EXERCISE AIM |
Your job with the data below is to output exactly the lines from the one holding "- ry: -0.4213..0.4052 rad" down to the one holding "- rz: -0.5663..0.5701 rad", both included, and no others.

DATA EXTRACT |
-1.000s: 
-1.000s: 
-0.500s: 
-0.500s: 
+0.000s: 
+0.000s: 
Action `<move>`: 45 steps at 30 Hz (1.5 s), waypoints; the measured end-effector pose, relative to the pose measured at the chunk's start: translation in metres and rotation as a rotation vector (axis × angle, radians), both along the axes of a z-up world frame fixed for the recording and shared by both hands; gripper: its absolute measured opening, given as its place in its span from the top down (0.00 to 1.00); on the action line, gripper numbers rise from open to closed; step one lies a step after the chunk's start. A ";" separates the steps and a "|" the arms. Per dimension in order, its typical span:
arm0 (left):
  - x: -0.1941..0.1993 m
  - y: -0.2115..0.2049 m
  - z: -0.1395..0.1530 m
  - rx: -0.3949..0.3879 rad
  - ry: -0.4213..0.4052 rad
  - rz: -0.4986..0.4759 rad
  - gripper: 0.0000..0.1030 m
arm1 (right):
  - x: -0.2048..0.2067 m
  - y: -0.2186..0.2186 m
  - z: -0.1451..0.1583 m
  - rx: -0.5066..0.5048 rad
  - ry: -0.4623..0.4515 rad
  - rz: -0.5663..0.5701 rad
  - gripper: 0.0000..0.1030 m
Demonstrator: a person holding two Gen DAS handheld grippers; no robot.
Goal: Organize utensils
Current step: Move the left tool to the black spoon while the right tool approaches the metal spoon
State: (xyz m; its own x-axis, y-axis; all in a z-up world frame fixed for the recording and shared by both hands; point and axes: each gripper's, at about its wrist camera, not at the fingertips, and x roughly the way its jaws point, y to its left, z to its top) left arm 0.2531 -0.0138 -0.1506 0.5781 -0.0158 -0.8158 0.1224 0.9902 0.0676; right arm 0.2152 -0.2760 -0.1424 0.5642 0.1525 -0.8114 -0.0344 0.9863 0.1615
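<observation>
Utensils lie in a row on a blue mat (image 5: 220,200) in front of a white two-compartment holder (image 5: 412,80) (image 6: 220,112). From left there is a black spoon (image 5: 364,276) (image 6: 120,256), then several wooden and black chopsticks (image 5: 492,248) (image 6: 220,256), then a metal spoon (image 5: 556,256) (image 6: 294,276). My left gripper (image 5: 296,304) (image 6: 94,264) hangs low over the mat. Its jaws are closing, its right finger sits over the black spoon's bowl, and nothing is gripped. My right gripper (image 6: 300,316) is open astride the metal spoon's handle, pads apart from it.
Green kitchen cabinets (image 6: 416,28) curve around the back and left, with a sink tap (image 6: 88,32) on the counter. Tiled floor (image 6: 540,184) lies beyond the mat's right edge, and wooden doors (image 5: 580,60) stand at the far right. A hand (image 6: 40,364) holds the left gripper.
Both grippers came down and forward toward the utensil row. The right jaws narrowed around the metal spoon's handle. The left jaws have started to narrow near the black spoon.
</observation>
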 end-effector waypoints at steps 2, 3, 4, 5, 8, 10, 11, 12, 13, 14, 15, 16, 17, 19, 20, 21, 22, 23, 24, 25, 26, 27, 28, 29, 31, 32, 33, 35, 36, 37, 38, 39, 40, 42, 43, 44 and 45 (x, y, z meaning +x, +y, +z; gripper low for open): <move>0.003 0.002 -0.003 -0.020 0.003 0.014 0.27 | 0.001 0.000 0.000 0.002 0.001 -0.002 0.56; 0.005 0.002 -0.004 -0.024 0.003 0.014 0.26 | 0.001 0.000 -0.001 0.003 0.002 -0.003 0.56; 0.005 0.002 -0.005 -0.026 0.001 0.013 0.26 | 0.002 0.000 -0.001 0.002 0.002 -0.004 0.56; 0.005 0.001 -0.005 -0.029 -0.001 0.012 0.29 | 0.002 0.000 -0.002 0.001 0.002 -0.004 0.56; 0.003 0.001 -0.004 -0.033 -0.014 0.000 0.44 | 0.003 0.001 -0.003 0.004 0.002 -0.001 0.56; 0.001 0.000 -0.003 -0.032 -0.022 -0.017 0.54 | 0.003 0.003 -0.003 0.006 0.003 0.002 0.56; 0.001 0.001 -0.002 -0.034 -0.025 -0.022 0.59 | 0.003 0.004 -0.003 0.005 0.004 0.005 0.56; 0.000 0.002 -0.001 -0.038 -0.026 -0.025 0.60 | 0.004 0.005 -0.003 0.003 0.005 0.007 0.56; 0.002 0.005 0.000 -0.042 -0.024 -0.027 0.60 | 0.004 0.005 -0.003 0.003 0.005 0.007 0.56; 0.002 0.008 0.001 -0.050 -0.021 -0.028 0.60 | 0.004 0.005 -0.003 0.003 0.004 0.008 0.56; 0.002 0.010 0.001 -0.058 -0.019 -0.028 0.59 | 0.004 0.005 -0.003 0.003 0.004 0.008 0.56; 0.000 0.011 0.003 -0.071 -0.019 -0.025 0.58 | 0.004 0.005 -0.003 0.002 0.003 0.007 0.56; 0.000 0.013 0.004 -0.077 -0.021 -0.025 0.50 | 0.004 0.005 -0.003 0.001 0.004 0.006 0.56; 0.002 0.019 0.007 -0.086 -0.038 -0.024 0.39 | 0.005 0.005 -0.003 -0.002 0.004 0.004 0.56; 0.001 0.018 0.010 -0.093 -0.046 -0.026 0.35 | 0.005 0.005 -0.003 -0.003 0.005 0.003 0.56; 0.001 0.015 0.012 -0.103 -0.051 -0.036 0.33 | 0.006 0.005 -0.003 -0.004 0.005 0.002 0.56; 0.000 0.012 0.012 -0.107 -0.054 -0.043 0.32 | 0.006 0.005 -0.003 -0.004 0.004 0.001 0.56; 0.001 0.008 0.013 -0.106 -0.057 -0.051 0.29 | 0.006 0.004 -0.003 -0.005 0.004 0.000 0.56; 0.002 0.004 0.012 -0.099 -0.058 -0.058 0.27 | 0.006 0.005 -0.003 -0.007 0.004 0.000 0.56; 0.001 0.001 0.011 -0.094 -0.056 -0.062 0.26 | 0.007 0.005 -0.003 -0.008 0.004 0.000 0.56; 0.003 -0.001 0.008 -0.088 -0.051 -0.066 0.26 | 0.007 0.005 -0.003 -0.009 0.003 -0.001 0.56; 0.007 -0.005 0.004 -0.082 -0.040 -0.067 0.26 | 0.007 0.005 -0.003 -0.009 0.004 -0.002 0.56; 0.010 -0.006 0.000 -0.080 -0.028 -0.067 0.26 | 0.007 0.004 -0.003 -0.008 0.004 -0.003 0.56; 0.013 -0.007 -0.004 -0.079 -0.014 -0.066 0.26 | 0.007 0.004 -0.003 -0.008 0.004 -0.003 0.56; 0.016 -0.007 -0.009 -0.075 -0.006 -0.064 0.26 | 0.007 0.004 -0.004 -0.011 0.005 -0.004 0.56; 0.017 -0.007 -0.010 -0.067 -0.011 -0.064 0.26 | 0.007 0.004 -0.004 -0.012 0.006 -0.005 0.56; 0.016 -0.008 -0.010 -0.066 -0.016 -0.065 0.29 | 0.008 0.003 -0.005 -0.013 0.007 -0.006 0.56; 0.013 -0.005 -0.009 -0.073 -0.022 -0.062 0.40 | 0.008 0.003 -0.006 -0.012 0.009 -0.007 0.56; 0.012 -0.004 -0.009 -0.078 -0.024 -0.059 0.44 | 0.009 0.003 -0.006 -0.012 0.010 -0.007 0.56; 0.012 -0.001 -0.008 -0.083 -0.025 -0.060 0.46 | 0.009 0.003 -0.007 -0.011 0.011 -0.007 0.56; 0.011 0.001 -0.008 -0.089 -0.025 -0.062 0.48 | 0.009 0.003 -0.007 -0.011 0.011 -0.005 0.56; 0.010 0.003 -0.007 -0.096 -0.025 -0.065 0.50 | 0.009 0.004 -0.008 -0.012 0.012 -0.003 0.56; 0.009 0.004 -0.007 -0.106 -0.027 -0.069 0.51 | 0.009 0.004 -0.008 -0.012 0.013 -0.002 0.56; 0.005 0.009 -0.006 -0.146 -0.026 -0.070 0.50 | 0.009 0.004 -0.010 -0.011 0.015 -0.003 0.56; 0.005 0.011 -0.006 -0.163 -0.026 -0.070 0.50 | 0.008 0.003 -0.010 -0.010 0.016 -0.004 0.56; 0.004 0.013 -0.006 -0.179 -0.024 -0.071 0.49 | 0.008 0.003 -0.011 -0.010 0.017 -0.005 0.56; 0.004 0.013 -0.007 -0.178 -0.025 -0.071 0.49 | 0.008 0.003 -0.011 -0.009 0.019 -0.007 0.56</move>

COMPLETED EXERCISE |
  - ry: -0.4213..0.4052 rad
  - rz: -0.4986..0.4759 rad
  - gripper: 0.0000..0.1030 m
arm1 (right):
  - x: -0.2048..0.2067 m
  - y: -0.2186..0.2186 m
  - z: -0.1451..0.1583 m
  - rx: -0.5066..0.5048 rad
  - ry: -0.4623..0.4515 rad
  - rz: -0.5663..0.5701 rad

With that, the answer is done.